Leave out the pictures and reproduce all of the data exactly.
——————————
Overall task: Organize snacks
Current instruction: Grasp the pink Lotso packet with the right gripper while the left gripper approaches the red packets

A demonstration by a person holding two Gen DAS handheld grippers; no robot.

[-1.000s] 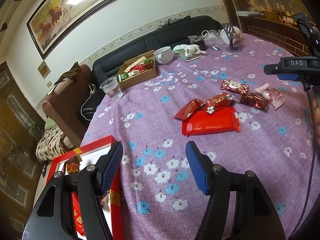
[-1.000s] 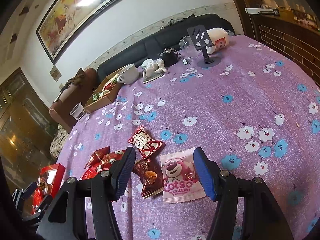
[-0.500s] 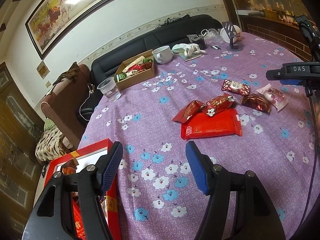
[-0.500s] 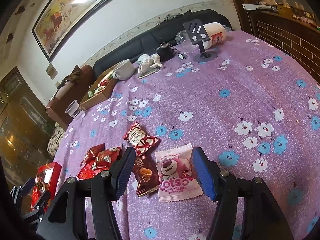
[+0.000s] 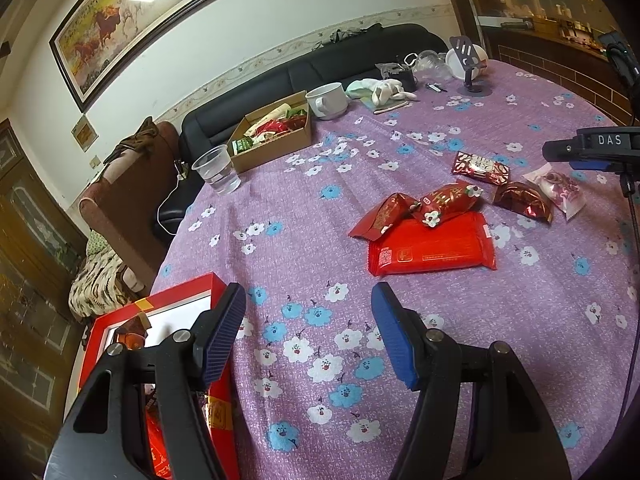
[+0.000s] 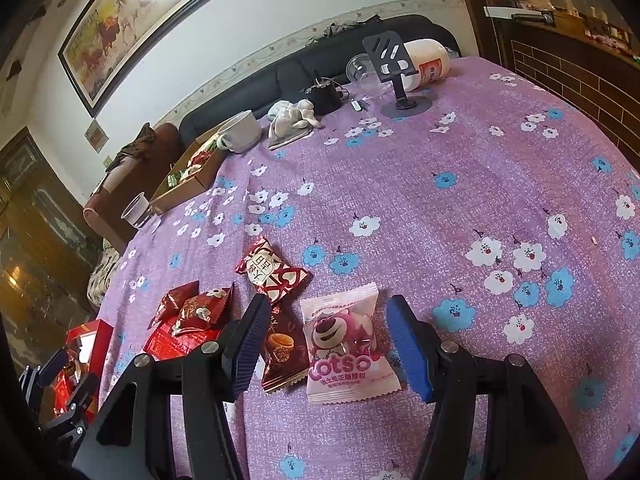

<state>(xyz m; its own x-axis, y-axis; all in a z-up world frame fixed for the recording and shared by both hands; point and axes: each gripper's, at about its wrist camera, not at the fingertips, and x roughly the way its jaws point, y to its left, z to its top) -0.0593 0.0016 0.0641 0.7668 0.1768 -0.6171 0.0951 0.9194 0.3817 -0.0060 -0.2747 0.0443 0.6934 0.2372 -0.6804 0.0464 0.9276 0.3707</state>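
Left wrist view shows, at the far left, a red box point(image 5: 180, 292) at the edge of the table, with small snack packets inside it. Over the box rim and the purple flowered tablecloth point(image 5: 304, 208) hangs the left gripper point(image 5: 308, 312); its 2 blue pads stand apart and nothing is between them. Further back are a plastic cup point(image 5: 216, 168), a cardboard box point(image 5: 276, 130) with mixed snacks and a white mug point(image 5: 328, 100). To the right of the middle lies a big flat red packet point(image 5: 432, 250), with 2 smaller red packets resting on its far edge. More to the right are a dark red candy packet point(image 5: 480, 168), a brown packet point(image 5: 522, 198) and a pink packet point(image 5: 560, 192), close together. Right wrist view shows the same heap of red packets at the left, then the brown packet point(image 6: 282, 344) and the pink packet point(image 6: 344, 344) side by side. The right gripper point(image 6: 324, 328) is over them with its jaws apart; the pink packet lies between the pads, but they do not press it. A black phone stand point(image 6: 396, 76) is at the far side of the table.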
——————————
COMPLETED TASK
Overall task: Organize snacks
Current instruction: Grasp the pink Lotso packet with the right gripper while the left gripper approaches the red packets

A demonstration by a person holding two Gen DAS handheld grippers; no robot.

[-1.000s] 
[-1.000s] 
[-0.500s] 
[-0.500s] 
[+0.000s] 
[+0.000s] 

<state>(xyz m; its own x-axis, y-axis; all in a z-up world frame fixed for the recording and shared by both hands; point and axes: each gripper's, at about its wrist camera, not at the fingertips, and x roughly the way its jaws point, y to its left, z to its top) -0.0593 0.0016 0.0641 0.7668 0.1768 -0.6171 0.0951 0.9194 0.3817 -0.0060 -0.2747 0.0443 0.6934 0.2372 -0.6804 0.0464 0.9276 0.3707</state>
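Left wrist view shows, at the far left, a red box point(image 5: 180, 292) at the edge of the table, with small snack packets inside it. Over the box rim and the purple flowered tablecloth point(image 5: 304, 208) hangs the left gripper point(image 5: 308, 312); its 2 blue pads stand apart and nothing is between them. Further back are a plastic cup point(image 5: 216, 168), a cardboard box point(image 5: 276, 130) with mixed snacks and a white mug point(image 5: 328, 100). To the right of the middle lies a big flat red packet point(image 5: 432, 250), with 2 smaller red packets resting on its far edge. More to the right are a dark red candy packet point(image 5: 480, 168), a brown packet point(image 5: 522, 198) and a pink packet point(image 5: 560, 192), close together. Right wrist view shows the same heap of red packets at the left, then the brown packet point(image 6: 282, 344) and the pink packet point(image 6: 344, 344) side by side. The right gripper point(image 6: 324, 328) is over them with its jaws apart; the pink packet lies between the pads, but they do not press it. A black phone stand point(image 6: 396, 76) is at the far side of the table.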

There is nothing further to this exercise.